In the material below, the lines containing the word "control" are required; copy each of them.
* * * *
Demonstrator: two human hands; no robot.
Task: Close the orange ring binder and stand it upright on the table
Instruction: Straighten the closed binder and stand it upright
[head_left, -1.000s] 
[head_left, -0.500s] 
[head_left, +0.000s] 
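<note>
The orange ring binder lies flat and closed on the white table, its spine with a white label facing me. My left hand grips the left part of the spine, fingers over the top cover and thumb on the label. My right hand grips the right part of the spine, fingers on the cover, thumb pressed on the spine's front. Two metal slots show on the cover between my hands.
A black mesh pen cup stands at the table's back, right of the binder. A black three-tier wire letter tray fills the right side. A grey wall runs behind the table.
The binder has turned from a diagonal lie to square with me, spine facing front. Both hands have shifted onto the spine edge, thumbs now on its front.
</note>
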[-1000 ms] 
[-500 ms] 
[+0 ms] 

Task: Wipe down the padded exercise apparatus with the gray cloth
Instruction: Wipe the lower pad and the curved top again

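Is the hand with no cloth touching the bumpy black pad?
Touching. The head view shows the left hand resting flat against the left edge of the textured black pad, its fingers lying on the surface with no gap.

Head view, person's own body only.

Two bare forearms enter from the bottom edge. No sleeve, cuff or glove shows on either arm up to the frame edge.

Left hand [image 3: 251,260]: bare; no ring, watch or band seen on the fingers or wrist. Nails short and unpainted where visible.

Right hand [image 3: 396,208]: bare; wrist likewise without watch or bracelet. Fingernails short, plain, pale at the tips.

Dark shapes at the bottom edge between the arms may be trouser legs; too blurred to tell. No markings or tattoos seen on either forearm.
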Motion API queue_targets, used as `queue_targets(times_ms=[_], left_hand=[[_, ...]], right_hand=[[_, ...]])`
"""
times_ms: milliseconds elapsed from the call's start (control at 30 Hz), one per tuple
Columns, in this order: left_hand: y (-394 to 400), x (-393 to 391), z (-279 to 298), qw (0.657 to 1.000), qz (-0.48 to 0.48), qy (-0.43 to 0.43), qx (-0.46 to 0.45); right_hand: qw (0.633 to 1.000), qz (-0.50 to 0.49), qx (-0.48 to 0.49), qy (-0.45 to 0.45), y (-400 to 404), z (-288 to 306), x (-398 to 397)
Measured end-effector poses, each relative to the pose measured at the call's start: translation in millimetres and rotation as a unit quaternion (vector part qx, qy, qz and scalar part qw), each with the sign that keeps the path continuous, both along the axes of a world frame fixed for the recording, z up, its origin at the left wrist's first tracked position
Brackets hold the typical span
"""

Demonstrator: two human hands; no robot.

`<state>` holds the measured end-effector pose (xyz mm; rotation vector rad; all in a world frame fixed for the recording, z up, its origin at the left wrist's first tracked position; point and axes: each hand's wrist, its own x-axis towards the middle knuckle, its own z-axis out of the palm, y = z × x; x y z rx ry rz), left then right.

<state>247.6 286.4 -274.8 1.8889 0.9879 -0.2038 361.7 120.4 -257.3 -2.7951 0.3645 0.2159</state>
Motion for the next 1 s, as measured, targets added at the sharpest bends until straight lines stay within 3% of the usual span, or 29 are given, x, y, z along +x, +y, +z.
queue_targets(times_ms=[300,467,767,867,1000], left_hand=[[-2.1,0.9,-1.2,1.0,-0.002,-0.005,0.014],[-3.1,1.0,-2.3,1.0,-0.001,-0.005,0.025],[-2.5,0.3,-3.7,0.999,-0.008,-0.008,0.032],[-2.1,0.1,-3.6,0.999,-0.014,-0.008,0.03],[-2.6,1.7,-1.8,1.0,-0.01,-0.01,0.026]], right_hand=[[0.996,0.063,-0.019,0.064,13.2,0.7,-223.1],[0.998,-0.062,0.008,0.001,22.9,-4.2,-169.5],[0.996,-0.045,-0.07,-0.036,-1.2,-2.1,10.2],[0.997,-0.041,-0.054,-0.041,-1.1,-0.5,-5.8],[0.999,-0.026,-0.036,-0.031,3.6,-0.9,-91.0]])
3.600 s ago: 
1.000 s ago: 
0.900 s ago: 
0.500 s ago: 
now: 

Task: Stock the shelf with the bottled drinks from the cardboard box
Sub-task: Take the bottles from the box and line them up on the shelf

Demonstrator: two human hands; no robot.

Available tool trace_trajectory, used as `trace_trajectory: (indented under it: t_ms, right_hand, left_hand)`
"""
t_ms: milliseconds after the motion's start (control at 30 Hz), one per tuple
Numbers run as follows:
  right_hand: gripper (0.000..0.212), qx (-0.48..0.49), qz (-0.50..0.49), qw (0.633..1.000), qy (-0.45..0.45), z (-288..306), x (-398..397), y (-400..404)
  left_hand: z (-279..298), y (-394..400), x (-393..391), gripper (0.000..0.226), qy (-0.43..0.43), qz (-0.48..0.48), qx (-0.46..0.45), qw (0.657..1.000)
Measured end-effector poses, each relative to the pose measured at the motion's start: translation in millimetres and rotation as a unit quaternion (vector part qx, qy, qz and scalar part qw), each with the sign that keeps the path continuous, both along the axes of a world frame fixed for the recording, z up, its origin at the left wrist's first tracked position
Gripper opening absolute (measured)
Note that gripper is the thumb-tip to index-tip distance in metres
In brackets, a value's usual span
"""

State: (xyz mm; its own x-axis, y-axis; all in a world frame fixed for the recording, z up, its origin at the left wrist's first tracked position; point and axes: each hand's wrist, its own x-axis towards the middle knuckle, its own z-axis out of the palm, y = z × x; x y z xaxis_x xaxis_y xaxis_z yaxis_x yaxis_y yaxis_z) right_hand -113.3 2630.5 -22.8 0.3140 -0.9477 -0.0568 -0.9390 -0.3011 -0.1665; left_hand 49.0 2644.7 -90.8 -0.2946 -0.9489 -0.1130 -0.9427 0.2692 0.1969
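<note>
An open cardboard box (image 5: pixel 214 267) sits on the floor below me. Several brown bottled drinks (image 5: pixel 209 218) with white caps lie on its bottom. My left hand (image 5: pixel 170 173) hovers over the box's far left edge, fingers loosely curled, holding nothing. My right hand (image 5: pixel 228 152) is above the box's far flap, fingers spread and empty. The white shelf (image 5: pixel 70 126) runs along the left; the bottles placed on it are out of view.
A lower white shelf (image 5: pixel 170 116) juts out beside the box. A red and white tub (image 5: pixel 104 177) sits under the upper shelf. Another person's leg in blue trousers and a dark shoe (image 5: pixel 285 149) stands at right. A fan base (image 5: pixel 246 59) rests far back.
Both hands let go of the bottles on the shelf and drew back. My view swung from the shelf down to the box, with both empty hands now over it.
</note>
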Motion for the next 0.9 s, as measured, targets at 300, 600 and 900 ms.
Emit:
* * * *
### [Written answer]
times_ms: milliseconds elapsed from the call's start (control at 30 Hz), one per tuple
t_ms: milliseconds after the motion's start (control at 30 Hz), one per tuple

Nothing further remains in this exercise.